Auch die sonach eventuell bestehende Möglichkeit, ohne die Lektüre der Tagespresse einem Schadensersatzanspruch ausgesetzt zu sein, ändert nichts an der Mischveranlassung des Bezuges der FAZ durch den Kläger. Denn die Vermeidung von Schadensersatzansprüchen durch Lektüre der Tagespresse mag den Bezug der FAZ für den Beruf des Klägers als dienlich erscheinen lassen.
Eine nahezu ausschließliche berufliche Nutzung der FAZ ergibt sich auf Grund ihres bereits dargestellten breitgefächerten Inhalts für das Gericht daraus nicht.
Hinzu kommt, dass es sich bei dem dem BGH-Urteil vom 15.7.2004 zugrundeliegenden Sachverhalt um einen nicht alltäglichen Sonderfall einer rückwirkenden Steuerverschärfung in einem eng umgrenzten Bereich des Steuerrechts gehandelt hat. Dies rechtfertigt nach Auffassung des Gerichts nicht den hier vorliegenden Dauerbezug der FAZ durch den Kläger. Ob ein Einzelbezug der FAZ zur Beobachtung des Geschehens in einer besonderen Phase der Beratung von Gesetzesänderungen auf dem Gebiete des Steuerrechts anders zu beurteilen sein könnte, kann hier offen bleiben. Dass der Kläger im Streitjahr durch eine derartige besondere Situation veranlasst war, die FAZ zeitweise zu beziehen, ist nicht erkennbar. Dagegen spricht schon der hier vorliegende Dauerbezug im Wege eines Abonnements.

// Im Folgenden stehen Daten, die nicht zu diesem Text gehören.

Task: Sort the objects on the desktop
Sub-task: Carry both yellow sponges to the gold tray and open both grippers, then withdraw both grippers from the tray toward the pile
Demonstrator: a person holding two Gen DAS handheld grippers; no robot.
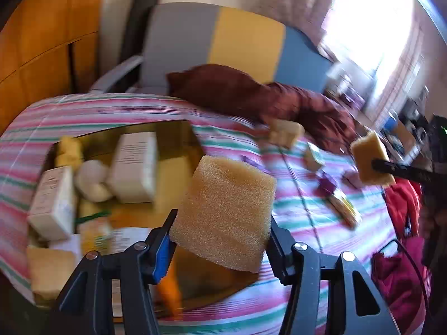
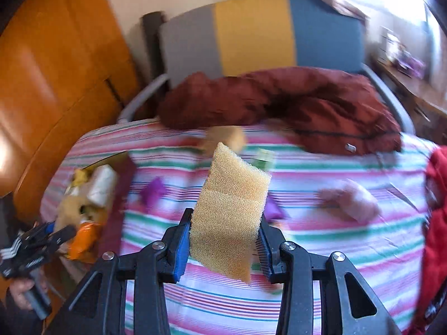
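Observation:
My left gripper (image 1: 220,231) is shut on a tan sponge (image 1: 223,212) and holds it in the air at the right edge of a gold box (image 1: 178,136). The box holds white cartons, a white roll and yellow items. My right gripper (image 2: 225,240) is shut on a second tan sponge (image 2: 229,212) above the striped cloth (image 2: 321,240). That sponge also shows in the left wrist view (image 1: 368,156) at the far right. Another tan sponge (image 1: 285,131) lies on the cloth near the back.
Small purple pieces (image 2: 155,191), a green-white carton (image 2: 264,157), a pink fuzzy thing (image 2: 352,201) and a yellow packet (image 1: 345,210) lie on the cloth. A dark red jacket (image 2: 293,103) lies across the far edge before a chair. Red cloth (image 2: 435,223) is on the right.

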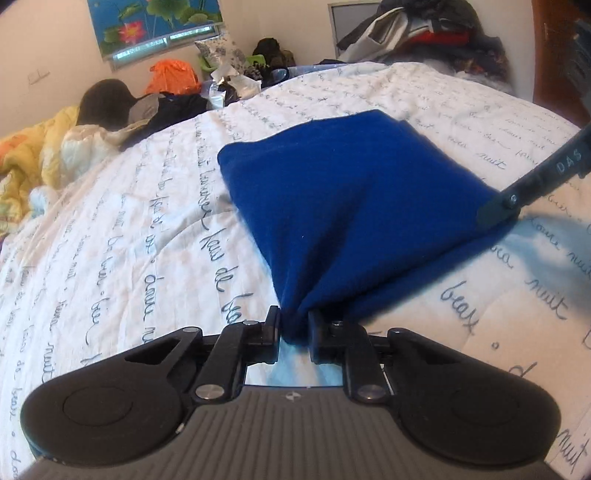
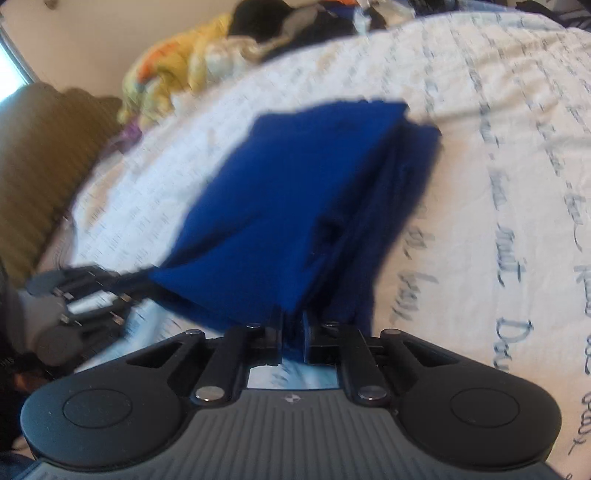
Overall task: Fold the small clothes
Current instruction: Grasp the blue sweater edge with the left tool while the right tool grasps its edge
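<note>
A blue cloth (image 1: 343, 192) lies partly folded on the white bedspread (image 1: 129, 221) with script writing. My left gripper (image 1: 293, 328) is shut on the near corner of the blue cloth and lifts it off the bed. My right gripper (image 2: 293, 332) is shut on another near corner of the same cloth (image 2: 295, 192). In the left wrist view the right gripper (image 1: 498, 212) comes in from the right edge, pinching the cloth's right corner. In the right wrist view the left gripper (image 2: 144, 280) shows at the left, blurred. The cloth hangs stretched between both grippers.
A yellow and orange quilt (image 1: 33, 162) is bunched at the bed's far left. Dark clothes and an orange bag (image 1: 171, 75) lie behind the bed. A clothes pile (image 1: 424, 33) sits at the far right. A brown ribbed cushion (image 2: 40, 166) stands left of the bed.
</note>
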### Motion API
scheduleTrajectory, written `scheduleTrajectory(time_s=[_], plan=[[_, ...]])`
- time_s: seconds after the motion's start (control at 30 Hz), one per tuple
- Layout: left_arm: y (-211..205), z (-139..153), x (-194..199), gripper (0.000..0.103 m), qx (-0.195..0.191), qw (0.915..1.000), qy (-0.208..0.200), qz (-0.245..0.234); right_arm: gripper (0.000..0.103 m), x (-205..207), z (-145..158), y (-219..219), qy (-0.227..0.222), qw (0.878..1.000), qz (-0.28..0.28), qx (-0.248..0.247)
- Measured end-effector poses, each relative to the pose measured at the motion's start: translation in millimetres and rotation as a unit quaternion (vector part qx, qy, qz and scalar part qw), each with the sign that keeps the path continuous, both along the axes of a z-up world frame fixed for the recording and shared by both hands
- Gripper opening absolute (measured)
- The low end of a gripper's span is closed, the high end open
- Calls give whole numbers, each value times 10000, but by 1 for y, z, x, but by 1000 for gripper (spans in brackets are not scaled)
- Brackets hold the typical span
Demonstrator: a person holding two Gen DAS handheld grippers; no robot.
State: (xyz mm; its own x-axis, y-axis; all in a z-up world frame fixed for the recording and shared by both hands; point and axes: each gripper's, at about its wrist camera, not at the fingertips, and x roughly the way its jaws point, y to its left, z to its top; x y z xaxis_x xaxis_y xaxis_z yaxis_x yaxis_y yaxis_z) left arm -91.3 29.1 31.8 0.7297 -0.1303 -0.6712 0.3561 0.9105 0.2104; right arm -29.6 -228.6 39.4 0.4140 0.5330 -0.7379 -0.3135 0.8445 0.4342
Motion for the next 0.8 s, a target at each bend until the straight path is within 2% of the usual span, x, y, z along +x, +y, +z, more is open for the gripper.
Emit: scheduleTrajectory(time_s=[0.03,0.1,0.17,0.2,0.27,0.33,0.37,0.4,0.43,0.47,0.5,0.53,0.57,0.6,0.67,0.7,0.73,0.77,0.8], plan=[[1,5,-2,27,-19,10000,71,-14,9,3,0,-4,132,9998,-57,104],[5,21,-7,45,-370,9993,39,3,11,5,15,-10,51,9997,-207,114],[5,36,-9,89,-773,9968,-173,-132,12,9,39,-14,-319,9983,-374,299],[-2,40,-5,93,-827,9959,-310,-176,14,17,48,-13,-468,9974,-385,388],[-18,38,10,86,-830,9957,-316,-244,14,41,61,2,-653,9966,-358,363],[-32,27,35,79,-1044,9940,107,-315,14,73,59,26,-610,9977,-100,267],[-37,17,47,77,-1128,9924,391,-305,14,88,52,39,-513,9986,-21,97],[-39,6,55,77,-1078,9919,596,-300,14,104,40,51,-420,9987,49,-284],[-39,-4,55,78,-1010,9930,484,-366,14,115,25,61,-320,9962,89,-801],[-37,-8,51,78,-1011,9931,378,-456,12,119,13,60,-496,9949,226,-852],[-34,-8,48,78,-1032,9928,378,-471,10,120,6,47,-581,9967,220,-526],[-31,-5,46,78,-1046,9926,440,-435,10,124,5,32,-265,9996,-6,-72],[-28,-1,44,77,-1106,9920,498,-363,10,124,7,23,-21,9997,-188,154],[-22,3,38,76,-1252,9903,524,-289,10,118,14,22,-2,9995,-283,105],[-17,7,35,80,-1416,9881,524,-276,14,89,35,32,-435,9981,-247,-352],[-18,4,37,81,-1415,9877,605,-263,15,73,41,35,-617,9973,-180,-351],[-20,-3,42,82,-1397,9874,714,-206,16,60,41,37,-589,9981,-79,-137],[-22,-8,42,89,-1355,9889,580,-169,21,52,29,42,-402,9991,149,-54],[-26,-12,43,92,-1253,9907,500,-173,23,48,11,50,-210,9986,348,-342]])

Schließlich konnte das Gericht auch dem Hilfsvortrag der Kläger, die Kosten des Abonnements für die FAZ anteilig als Werbungskosten zum Abzug zuzulassen, nicht folgen. Schon der Ausgangspunkt der Argumentation der Kläger, die FAZ bestehe aus 6 Teilen, von denen 3 Teile seinen Beruf berühren würden, geht fehl. Durch die unterschiedlichen Beilagen ist der Umfang der FAZ nicht gleichbleibend. Damit schwankt auch der Umfang der von den Klägern zugrunde gelegten Anteile. Zudem berühren auch die Teile Politik, Wirtschaft und Finanzen nicht ausschließlich den Beruf des Klägers. Vielmehr kommt auch hier die Breite der allgemeinen Berichterstattung der FAZ als Tageszeitung zum Tragen. Auch in diesen Bereichen finden sich Berichte von allgemeinem Interesse, so dass auch hier von einer Mischveranlassung auszugehen ist.

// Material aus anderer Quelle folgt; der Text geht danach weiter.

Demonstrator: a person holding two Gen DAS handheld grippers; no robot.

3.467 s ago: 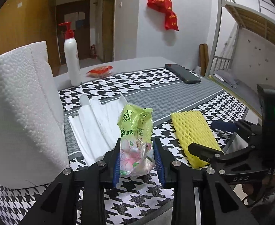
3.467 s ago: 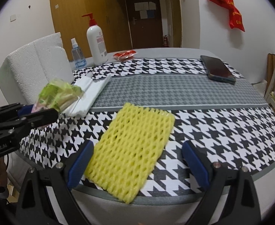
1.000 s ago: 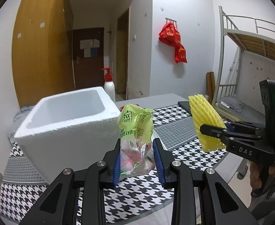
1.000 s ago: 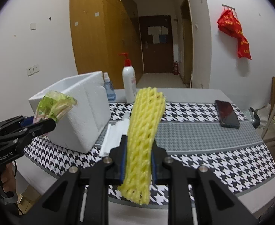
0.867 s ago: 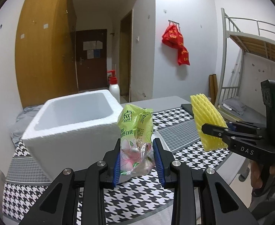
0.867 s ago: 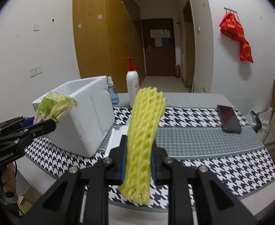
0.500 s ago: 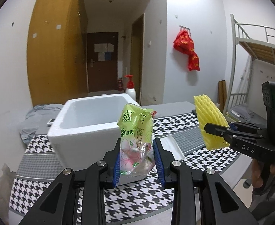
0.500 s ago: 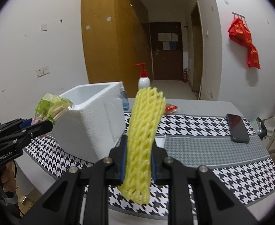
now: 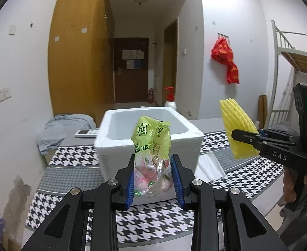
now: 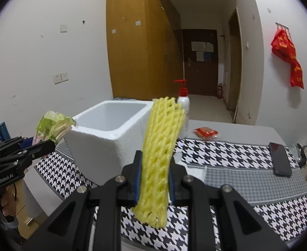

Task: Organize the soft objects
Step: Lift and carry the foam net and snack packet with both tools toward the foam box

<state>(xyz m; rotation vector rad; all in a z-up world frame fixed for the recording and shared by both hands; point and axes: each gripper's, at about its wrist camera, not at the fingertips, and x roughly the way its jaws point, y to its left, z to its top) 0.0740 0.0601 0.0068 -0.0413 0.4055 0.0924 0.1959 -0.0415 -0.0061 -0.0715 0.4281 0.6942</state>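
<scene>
The foam box [image 9: 149, 138] is sitting at 12 o'clock just past the left gripper [image 9: 152, 177], whose jaws are pinching a green packet [image 9: 152, 146] upright. The right gripper [image 10: 154, 179], gripping a yellow net [image 10: 160, 146] on end, has it at 11 o'clock, farther off. Since a second ago both have been swinging round, bringing the open top into fuller view over the worktop [image 9: 69, 167].

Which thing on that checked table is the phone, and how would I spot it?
Start at the big white foam box on the checked tablecloth, then look across to the table's far right edge. The phone lies flat there on the grey band, alone. It is the only dark, glossy slab; everything else nearby is white, red or yellow.
</scene>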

Im Übrigen wird auf die Rechtsprechung des BFH verwiesen, wonach bei einer Tageszeitung nach objektiven Kriterien nicht bestimmt werden kann, in welchem Umfang die Zeitung zur Erlangung beruflicher und außerberuflicher Informationen genutzt wird (BFH - Beschluss vom 7.4.2005 - VI B 168/04, BFH/NV 2005, 1300 - allgemein zur Tageszeitung eines Lehrers mit Hinweis auf das BFH - Urteil vom 7.9.1989 - IV R 128/88, BStBl II 1990, 19 u.a. zur FAZ eines Kulturkritikers). Das entscheidende Gericht sieht keine Gründe für ein Abweichen von dieser Rechtsprechung im vorliegenden Fall.
B. Dem Antrag der Kläger, die Revision zuzulassen, folgt das Gericht nicht. Gemäß § 115 Abs. 2 FGO ist die Revision nur bei Vorliegen der dort näher bezeichneten Revisionsgründe zuzulassen. Daran fehlt es im vorliegenden Fall.
Eine grundsätzliche Bedeutung der Rechtssache (§ 115 Abs. 2 Nr. 1 FGO) ist ebenso wenig erkennbar wie das Erfordernis einer Entscheidung des BFH zur Fortbildung des Rechts oder zur Sicherung einer einheitlichen Rechtsprechung (§ 115 Abs. 2 Nr. 2 FGO). Zudem ist das Gericht bei seiner vorliegenden Entscheidung der einschlägigen Rechtsprechung des BFH gefolgt. Im Übrigen haben auch die Kläger keine Gründe für die Zulassung der Revision mitgeteilt.
C. Die Kosten des Verfahrens waren den Klägern aufzuerlegen, weil ihre Klage ohne Erfolg geblieben ist (§ 135 Abs. 1 der Finanzgerichtsordnung).